## What is being asked
Locate the line bearing "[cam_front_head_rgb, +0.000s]" in the material below, then reproduce it and each following line up to and including the line bearing "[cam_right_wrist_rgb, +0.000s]".
+--
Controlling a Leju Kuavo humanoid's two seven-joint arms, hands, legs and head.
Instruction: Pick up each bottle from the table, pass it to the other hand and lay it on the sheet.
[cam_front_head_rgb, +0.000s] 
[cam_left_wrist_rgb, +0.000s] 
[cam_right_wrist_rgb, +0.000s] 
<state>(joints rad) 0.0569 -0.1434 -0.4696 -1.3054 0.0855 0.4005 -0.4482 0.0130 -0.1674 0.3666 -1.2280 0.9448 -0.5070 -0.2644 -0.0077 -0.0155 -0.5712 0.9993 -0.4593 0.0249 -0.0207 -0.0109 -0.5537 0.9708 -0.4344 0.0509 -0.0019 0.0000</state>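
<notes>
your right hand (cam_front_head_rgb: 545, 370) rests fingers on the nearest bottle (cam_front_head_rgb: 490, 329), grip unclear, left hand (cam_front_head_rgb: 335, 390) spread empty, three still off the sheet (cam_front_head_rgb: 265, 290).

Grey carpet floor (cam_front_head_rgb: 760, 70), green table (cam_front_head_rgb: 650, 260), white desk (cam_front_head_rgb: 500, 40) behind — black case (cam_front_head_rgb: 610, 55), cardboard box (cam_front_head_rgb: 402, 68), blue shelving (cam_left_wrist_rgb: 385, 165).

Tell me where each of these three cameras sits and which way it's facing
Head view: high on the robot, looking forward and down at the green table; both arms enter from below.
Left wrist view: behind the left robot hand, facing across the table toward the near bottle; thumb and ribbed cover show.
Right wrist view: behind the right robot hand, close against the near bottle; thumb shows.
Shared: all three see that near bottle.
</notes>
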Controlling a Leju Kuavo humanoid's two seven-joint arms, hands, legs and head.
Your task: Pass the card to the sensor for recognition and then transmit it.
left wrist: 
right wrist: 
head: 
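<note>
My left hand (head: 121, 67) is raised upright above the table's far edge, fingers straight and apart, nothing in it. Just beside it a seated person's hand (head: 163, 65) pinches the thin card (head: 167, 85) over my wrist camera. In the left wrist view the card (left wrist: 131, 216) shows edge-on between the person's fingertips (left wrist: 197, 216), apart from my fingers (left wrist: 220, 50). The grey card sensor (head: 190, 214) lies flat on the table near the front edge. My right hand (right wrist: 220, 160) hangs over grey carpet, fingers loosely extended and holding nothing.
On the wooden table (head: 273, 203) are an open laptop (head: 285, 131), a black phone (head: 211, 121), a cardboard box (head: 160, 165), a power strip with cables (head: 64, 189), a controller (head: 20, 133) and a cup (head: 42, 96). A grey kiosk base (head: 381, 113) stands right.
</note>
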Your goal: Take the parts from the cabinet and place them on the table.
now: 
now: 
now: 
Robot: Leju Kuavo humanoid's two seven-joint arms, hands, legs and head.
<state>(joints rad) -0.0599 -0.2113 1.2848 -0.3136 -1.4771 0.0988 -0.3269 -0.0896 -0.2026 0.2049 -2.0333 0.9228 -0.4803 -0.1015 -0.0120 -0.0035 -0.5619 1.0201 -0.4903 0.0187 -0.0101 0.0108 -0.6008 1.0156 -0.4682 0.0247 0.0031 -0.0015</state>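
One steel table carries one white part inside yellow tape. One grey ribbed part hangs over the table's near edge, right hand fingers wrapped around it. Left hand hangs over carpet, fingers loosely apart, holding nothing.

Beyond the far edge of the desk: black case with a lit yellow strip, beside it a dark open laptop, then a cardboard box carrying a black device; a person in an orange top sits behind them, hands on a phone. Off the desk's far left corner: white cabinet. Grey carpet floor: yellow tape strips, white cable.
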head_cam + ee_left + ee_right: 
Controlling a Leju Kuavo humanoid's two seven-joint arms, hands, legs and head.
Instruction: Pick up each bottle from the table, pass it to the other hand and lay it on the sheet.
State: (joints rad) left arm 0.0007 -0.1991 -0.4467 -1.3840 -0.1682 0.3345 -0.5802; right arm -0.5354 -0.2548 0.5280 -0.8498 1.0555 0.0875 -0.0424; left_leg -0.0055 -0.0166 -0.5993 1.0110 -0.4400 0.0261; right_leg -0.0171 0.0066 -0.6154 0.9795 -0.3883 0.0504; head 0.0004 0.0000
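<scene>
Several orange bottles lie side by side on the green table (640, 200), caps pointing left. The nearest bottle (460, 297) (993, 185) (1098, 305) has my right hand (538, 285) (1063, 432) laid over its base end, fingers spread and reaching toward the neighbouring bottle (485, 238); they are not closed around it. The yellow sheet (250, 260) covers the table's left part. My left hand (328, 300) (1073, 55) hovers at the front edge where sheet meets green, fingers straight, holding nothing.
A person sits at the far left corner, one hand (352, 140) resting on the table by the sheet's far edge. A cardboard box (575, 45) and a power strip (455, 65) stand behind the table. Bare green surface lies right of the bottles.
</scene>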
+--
## Completed task
[cam_front_head_rgb, +0.000s] 
[cam_left_wrist_rgb, +0.000s] 
[cam_right_wrist_rgb, +0.000s] 

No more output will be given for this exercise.